Below are some records. Copy every line in them that holds "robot".

------------

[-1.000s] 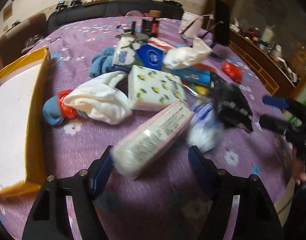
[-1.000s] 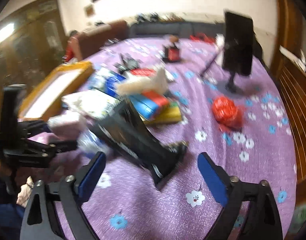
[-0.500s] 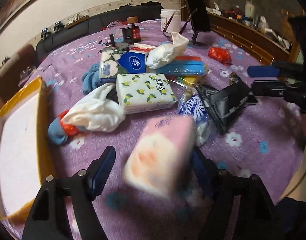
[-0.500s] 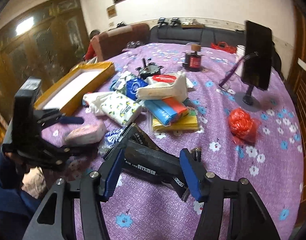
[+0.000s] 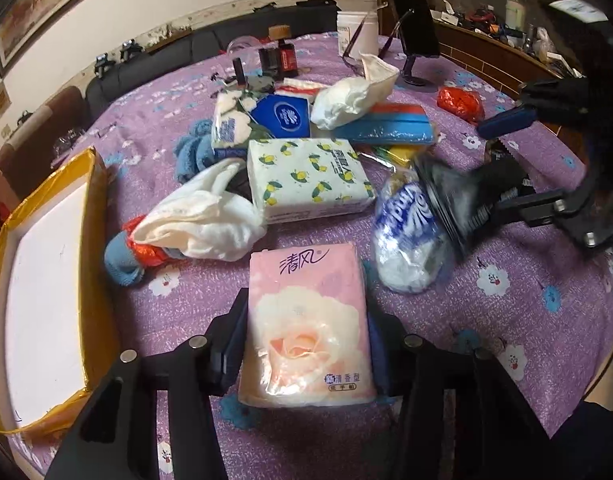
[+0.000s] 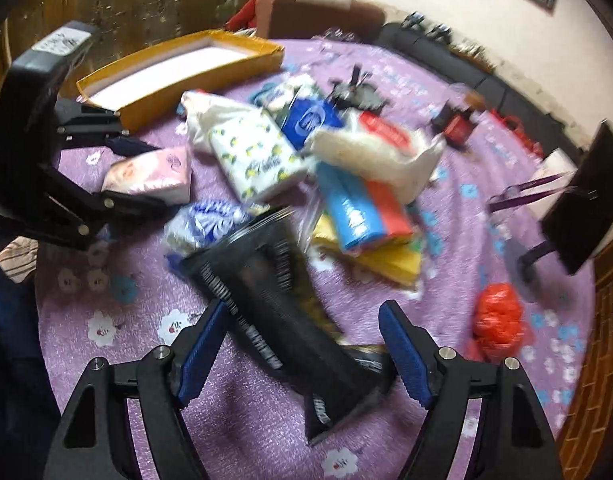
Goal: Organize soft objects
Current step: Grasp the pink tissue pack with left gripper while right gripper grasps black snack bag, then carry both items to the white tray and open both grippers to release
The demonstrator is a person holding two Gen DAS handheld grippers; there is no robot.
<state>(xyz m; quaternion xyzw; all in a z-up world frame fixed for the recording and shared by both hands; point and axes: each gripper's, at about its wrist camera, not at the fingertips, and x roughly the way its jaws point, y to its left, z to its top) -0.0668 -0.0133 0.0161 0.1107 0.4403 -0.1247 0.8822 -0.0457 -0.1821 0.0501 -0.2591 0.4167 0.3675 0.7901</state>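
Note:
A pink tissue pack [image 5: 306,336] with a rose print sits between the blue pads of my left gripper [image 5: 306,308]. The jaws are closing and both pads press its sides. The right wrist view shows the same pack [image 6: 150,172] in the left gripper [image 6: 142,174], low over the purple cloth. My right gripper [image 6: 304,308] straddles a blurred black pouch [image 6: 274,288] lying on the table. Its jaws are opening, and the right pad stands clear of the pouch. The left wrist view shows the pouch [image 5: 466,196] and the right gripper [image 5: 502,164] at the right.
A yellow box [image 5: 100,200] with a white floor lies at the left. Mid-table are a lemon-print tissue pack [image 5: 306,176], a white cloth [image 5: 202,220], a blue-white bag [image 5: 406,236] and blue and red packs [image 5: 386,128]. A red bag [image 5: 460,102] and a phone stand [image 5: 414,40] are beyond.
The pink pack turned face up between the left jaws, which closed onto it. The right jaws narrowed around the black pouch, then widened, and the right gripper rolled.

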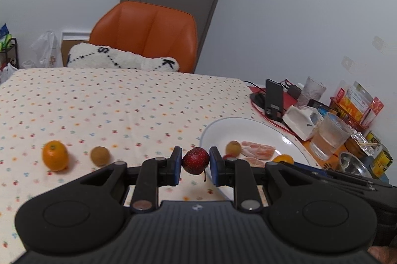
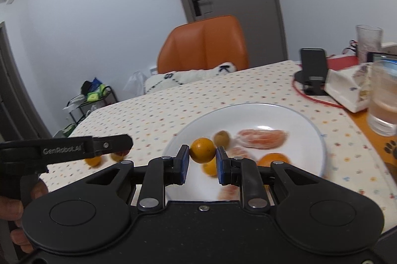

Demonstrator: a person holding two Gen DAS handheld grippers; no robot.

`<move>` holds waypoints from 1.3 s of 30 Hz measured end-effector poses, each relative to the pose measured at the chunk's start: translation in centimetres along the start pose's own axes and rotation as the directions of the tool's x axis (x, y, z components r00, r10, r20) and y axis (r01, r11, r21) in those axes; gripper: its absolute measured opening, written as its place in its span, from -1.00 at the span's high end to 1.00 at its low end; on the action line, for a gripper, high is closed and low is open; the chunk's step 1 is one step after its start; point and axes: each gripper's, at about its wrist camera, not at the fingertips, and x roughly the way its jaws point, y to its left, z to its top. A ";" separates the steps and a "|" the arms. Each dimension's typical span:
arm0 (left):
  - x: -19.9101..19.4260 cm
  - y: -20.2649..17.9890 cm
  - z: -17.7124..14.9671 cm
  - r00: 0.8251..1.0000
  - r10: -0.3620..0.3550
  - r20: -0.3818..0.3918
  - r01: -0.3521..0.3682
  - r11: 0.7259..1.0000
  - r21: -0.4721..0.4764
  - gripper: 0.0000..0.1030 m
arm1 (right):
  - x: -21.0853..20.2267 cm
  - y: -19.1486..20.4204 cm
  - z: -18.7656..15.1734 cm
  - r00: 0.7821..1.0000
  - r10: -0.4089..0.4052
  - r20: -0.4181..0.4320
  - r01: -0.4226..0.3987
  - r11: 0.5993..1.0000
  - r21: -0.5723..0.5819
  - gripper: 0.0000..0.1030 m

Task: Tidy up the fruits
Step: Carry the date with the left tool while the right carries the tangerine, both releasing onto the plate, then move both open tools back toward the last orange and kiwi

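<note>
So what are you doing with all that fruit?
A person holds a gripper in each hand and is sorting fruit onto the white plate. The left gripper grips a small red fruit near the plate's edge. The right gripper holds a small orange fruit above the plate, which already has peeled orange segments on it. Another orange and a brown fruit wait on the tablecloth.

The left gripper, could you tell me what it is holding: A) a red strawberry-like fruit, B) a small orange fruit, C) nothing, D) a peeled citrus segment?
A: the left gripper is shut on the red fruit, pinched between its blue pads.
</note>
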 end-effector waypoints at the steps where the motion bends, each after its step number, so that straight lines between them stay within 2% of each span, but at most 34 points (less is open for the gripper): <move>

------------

### EXPECTED OUTPUT
The demonstrator is a person holding two Gen DAS handheld grippers; there is no robot.
Demonstrator: a person holding two Gen DAS handheld grippers; no robot.

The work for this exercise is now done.